- Brief: After locating "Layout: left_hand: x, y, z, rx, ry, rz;" in the listing below, copy that line and each one after it exactly, ending with the line that has "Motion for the".

- Data extract:
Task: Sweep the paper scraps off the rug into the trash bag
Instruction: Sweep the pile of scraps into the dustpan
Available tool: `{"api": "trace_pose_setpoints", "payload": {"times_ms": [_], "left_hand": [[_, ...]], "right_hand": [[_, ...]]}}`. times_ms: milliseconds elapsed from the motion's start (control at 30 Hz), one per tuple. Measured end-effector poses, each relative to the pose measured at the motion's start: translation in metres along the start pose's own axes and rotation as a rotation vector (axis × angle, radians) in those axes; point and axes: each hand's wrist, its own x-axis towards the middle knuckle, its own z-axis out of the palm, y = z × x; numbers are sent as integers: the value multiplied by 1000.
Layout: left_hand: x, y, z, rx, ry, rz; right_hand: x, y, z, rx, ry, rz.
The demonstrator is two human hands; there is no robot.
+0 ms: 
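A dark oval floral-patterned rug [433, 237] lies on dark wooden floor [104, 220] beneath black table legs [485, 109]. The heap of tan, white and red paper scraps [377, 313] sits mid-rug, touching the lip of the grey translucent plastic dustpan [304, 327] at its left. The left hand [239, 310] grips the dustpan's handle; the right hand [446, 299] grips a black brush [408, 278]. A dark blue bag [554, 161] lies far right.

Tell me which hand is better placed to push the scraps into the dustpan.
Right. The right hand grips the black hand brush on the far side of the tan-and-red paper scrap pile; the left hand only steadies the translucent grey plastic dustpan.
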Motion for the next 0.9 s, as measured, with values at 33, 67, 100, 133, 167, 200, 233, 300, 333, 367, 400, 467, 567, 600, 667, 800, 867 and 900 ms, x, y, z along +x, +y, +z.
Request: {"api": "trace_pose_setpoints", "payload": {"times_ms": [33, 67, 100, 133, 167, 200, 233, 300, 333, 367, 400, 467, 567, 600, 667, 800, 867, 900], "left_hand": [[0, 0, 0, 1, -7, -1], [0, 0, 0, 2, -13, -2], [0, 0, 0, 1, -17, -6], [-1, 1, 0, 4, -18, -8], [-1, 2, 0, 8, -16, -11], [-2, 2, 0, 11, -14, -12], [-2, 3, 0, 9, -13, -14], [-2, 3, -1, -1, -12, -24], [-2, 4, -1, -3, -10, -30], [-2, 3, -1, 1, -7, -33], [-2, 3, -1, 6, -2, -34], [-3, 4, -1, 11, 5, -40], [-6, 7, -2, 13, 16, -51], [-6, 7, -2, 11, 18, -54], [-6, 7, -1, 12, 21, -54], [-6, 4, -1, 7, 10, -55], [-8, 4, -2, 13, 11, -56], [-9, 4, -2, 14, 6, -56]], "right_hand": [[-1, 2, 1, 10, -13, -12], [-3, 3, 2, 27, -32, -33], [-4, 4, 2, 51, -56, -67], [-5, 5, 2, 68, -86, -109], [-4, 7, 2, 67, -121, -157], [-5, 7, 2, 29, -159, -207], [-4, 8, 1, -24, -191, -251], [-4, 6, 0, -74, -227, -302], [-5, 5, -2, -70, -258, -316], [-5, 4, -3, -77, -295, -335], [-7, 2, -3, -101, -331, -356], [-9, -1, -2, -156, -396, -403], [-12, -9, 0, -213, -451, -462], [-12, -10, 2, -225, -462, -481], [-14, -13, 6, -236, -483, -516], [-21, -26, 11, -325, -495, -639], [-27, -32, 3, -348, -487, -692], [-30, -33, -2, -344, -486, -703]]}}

- Result of the task:
Layout: left_hand: x, y, z, rx, ry, rz; right_hand: x, y, z, rx, ry, rz.
The demonstrator is two human hands; there is no robot.
+0 ms: 
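A dark oval floral-patterned rug [433, 237] lies on dark wooden floor [104, 220] beneath black table legs [485, 109]. The heap of tan, white and red paper scraps [377, 313] sits mid-rug, touching the lip of the grey translucent plastic dustpan [304, 327] at its left. The left hand [239, 310] grips the dustpan's handle; the right hand [446, 299] grips a black brush [408, 278]. A dark blue bag [554, 161] lies far right.

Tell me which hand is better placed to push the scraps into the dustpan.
Right. The right hand grips the black hand brush on the far side of the tan-and-red paper scrap pile; the left hand only steadies the translucent grey plastic dustpan.
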Motion for the next 0.9 s, as measured, with values at 33, 67, 100, 133, 167, 200, 233, 300, 333, 367, 400, 467, 567, 600, 667, 800, 867 and 900 ms, x, y, z along +x, +y, +z.

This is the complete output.